• **Task directions**:
Of all the entries below, only the lines from the one with "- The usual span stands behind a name" up to and including the one with "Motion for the" are to be duplicated exactly.

• **Exercise materials**:
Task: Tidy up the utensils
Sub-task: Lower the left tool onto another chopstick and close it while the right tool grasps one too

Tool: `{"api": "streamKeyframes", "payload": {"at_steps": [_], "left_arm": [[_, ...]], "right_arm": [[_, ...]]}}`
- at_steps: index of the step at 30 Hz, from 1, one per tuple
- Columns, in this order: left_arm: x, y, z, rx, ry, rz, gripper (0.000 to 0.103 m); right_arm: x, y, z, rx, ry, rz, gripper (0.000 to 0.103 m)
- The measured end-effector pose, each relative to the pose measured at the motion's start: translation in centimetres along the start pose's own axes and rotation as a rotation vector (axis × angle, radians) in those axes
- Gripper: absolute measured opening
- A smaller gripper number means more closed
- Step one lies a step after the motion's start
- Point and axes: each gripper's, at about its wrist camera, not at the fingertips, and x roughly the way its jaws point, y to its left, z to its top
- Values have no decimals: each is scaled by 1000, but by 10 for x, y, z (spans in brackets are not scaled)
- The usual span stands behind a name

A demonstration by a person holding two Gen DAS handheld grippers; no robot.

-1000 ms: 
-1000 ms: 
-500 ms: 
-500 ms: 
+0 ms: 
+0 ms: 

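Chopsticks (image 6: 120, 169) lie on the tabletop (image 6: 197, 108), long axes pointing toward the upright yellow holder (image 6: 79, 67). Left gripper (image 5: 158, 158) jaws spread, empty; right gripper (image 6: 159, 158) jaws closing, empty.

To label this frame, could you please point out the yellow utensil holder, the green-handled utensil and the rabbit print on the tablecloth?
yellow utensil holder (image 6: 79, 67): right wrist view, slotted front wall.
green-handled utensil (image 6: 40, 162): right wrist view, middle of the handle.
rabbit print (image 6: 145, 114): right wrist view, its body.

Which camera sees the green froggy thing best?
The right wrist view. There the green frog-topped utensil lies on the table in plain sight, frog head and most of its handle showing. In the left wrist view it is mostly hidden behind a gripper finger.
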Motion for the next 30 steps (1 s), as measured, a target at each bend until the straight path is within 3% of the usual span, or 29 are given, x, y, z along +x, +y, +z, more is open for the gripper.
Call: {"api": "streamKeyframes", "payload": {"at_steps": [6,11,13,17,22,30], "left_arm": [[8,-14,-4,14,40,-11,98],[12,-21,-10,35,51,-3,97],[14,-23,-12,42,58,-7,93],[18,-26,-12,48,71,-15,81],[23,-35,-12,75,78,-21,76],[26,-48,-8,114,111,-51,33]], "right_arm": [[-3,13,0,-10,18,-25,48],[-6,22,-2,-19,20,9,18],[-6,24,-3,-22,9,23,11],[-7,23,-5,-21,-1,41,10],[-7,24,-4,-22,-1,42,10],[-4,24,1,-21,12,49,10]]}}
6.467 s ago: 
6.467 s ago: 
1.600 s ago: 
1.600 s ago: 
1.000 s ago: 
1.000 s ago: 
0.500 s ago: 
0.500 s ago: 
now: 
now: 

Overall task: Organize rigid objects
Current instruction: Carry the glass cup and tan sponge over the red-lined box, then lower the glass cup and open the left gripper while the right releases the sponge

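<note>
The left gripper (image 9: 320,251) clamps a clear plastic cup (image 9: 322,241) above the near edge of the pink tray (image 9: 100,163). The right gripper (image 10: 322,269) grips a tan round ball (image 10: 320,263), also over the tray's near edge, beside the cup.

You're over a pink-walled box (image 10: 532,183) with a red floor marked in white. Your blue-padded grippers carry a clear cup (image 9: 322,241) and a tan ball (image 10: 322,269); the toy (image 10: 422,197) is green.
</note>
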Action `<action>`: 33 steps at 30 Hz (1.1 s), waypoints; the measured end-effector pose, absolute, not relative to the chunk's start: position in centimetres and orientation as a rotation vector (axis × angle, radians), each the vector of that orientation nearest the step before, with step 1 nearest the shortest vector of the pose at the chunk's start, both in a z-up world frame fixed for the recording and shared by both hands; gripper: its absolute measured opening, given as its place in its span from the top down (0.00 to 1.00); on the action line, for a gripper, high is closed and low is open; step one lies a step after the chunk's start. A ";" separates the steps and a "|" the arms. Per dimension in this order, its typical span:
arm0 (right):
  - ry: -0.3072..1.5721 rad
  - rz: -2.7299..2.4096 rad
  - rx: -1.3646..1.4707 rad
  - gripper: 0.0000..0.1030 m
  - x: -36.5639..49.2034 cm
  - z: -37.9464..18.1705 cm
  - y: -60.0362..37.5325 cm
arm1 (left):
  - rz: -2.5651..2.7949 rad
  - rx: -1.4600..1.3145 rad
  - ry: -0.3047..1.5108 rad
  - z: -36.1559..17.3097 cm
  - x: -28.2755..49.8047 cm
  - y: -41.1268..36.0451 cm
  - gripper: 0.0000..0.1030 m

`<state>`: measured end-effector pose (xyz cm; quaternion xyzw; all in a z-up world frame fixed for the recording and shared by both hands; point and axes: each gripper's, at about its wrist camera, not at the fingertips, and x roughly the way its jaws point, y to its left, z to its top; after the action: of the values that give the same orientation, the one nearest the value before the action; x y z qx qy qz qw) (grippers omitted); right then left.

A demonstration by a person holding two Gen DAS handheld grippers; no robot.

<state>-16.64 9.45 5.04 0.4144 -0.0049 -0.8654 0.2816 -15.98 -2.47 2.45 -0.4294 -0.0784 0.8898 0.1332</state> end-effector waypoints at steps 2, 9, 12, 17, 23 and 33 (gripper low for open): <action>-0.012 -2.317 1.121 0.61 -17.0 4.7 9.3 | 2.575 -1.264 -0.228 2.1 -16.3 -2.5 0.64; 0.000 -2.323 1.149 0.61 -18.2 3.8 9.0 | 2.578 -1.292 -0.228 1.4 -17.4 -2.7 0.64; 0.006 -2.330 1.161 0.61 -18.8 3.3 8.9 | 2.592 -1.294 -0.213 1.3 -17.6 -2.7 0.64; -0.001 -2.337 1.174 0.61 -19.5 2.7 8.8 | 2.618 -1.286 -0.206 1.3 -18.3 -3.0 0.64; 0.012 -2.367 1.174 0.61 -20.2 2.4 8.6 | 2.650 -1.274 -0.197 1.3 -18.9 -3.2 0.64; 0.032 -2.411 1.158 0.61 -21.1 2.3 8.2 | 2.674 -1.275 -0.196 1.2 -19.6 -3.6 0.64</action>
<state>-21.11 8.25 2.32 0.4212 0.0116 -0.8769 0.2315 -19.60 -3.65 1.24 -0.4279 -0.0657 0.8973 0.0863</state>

• **Exercise result**:
- The usual span stands behind a name

A demonstration by a person holding two Gen DAS handheld grippers; no robot.

-1000 ms: 
-1000 ms: 
-500 ms: 
-500 ms: 
+0 ms: 
+0 ms: 

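Chopsticks (image 6: 120, 169) lie on the tabletop (image 6: 197, 108), long axes pointing toward the upright yellow holder (image 6: 79, 67). Left gripper (image 5: 158, 158) jaws spread, empty; right gripper (image 6: 159, 158) jaws closing, empty.

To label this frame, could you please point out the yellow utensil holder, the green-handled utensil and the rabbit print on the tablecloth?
yellow utensil holder (image 6: 79, 67): right wrist view, slotted front wall.
green-handled utensil (image 6: 40, 162): right wrist view, middle of the handle.
rabbit print (image 6: 145, 114): right wrist view, its body.

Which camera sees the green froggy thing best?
The right wrist view. There the green frog-topped utensil lies on the table in plain sight, frog head and most of its handle showing. In the left wrist view it is mostly hidden behind a gripper finger.
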Motion for the next 30 steps (1 s), as measured, a target at each bend until the straight path is within 3% of the usual span, or 29 are given, x, y, z along +x, +y, +z, more is open for the gripper.

There's nothing else to the answer.